Way back in 1949, when I was just seven, I was taken to Harrods to see their centenary display, part of which was a construction, in the Banking Hall, of a replica of the original Harrods shop. It made a huge impression on me and it was the first use to which we put the kit.
Since that time it has been a Christmas shop, a haberdashers and finally Millie the Milliner's. Now it was being called upon for yet another transformation.
I had racked my brains for something that I had in abundance which I could use for stock and realised that in the drawers were many shells - and little stones - and fossils. Much scrabbling in drawers and boxes, both in Small Worlds and at home, followed the thought and I was impressed by how much emerged.
I then made a wonderful discovery which is that in the world of stones, shells and fossils scale does not matter! After all, in the real world shells range in size from minute - witness some of those in my collection - to pretty large!
And as for stones - well they go from pea gravel to giant rocks. I have tiny fossils in the collection - in fact father in the Victorian Walmer house has a cabinet full in his study - but I also have a clear recollection of my Dutch friend Irmel - the one who thatched the large cottage - getting up at dawn in Whitby so that she could finish excavating a giant ammonite before the tide turned and covered it up again.
This happy thought left me free to use pretty well everything I could find which meant that the shop filled up rapidly.
The first thing to do however, was to give the shop a makeover. The golden sand covered walls and blue door and window background just happened, I wasn't really consciously thinking about it, but it turned out to be the right colour scheme.
A charity shop bag full of dolls house items yielded up a set of shelves
but the shells did not really show up very well against the white shelving
so I turned them dark brown with the help of some modelling paste to roughen the surface and some acrylic paint.
(Butterfly does it better....)
I also found a fair number of tumbled stones, as well as the raw pebbles.

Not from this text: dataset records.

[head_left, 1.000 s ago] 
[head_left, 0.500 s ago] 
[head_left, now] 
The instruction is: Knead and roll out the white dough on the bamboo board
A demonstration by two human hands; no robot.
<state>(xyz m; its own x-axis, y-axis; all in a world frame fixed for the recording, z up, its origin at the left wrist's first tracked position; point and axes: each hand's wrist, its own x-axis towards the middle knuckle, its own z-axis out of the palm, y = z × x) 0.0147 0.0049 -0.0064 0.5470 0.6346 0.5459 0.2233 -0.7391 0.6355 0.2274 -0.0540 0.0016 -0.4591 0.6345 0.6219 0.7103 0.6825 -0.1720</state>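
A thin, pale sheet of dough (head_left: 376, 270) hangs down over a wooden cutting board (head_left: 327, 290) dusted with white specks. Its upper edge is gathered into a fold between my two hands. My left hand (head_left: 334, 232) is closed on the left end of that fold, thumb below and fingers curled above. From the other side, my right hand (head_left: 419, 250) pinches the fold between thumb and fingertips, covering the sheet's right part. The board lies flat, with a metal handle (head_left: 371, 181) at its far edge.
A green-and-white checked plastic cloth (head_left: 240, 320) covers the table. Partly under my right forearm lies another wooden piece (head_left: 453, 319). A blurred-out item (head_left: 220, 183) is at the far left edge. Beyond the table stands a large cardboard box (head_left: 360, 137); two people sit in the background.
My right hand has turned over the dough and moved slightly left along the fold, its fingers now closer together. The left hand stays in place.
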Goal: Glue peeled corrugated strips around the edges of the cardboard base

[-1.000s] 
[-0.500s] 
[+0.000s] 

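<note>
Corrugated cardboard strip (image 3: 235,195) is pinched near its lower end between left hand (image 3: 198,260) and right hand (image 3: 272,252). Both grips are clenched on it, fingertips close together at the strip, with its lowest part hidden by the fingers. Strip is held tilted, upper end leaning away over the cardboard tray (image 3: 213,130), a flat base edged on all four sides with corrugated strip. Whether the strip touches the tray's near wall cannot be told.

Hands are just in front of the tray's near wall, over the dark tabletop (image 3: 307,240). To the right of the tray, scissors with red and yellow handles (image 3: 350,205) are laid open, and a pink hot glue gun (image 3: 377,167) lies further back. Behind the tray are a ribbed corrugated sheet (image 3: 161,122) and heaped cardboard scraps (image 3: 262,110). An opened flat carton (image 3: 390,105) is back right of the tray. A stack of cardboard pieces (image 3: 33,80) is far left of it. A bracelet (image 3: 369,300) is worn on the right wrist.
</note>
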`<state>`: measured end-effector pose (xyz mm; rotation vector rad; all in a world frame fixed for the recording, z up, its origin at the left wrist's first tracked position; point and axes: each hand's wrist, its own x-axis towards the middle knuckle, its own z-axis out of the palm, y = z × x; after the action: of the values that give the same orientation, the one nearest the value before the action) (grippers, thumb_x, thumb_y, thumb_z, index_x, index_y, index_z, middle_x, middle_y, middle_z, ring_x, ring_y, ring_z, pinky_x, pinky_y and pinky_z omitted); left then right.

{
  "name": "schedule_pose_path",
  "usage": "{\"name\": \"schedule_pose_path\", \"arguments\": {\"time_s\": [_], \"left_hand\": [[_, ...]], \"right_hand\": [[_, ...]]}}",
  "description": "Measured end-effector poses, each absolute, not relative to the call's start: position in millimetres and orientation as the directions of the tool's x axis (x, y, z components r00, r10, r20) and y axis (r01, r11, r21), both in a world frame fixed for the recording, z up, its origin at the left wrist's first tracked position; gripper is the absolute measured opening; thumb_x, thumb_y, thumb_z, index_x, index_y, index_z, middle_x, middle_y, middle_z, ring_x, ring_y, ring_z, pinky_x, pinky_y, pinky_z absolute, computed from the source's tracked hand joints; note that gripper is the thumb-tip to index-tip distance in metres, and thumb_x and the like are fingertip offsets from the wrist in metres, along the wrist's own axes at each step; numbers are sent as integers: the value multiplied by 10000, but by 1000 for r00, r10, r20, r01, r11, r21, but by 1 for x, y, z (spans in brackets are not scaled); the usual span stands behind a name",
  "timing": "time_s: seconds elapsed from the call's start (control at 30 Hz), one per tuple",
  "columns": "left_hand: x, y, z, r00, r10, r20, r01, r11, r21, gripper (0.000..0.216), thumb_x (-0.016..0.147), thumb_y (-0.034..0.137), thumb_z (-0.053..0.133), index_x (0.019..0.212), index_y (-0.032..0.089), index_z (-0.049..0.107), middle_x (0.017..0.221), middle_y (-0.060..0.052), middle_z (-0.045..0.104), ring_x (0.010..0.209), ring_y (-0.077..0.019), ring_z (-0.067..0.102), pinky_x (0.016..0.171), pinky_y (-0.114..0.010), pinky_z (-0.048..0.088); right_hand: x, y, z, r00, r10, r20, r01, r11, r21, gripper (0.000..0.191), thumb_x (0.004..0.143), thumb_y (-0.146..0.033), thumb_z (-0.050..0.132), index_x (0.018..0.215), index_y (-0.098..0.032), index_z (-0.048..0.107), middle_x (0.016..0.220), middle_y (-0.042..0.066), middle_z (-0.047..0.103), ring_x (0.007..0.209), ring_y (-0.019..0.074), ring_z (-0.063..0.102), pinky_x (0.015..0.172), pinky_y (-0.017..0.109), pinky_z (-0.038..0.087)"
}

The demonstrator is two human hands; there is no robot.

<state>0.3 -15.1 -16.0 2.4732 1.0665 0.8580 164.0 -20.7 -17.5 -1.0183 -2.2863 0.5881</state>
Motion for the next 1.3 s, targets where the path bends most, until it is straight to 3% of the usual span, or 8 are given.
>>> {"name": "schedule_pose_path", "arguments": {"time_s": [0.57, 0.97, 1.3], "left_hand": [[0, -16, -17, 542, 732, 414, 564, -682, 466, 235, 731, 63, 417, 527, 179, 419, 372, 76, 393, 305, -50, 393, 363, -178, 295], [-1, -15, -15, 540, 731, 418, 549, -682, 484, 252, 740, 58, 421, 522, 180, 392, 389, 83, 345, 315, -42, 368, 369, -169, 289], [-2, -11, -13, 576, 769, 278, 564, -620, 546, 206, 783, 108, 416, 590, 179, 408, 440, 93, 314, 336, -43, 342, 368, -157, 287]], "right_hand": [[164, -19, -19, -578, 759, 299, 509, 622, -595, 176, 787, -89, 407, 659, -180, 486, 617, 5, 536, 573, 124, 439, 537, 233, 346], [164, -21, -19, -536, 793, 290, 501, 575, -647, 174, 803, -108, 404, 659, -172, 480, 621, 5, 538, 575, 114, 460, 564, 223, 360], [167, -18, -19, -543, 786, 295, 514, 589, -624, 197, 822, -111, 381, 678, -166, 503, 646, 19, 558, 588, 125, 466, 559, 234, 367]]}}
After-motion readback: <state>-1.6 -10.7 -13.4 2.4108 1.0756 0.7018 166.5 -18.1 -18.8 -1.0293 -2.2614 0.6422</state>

Things were starting to come together nicely; the old shop counters could be reused with a strategic poster placed to partly cover up a strange stain - and I knew that napkin ring would come in useful one day!
More posters for one wall...
a large agate for the wall opposite
and finally a use for the glass jar of coloured sand brought back by one of my children after a school trip to the Isle of Wight in the dim and distant past. That's why I never throw anything away!
I realised that I was going to have to raise the little shop otherwise only the smallest children would be able to see inside so I decided to use one of the footstools which just happened to colour match the rest of the museum shelving. But something needed to go beneath it.
Another charity shop buy, two fishermen, had a quick change of profession and have now become shell collectors, ensuring a constant supply of stock for the shop. Some of you may recognise the beach huts from a previous project.
Balancing the shells on the shelves was what the Czechs would term piplačka work -decidedly fiddly - but when I finally had everything in place I was quite pleased with the results. I leave you with a series of photos of the finished product and hope that you have enjoyed this reminder of summer seaside holidays.
I was delighted when last week a boy of about ten spent a very long time examining the whole thing in the minutest detail - his mother explained that he already had a large collection of shells and fossils at home. He confidently identified much of the stock.
I was less delighted when a little girl exclaimed with some asperity that a few of my favourite shells did not hail from the seaside at all but were clearly snail shells from my garden.....even in miniature, it pays to be accurate!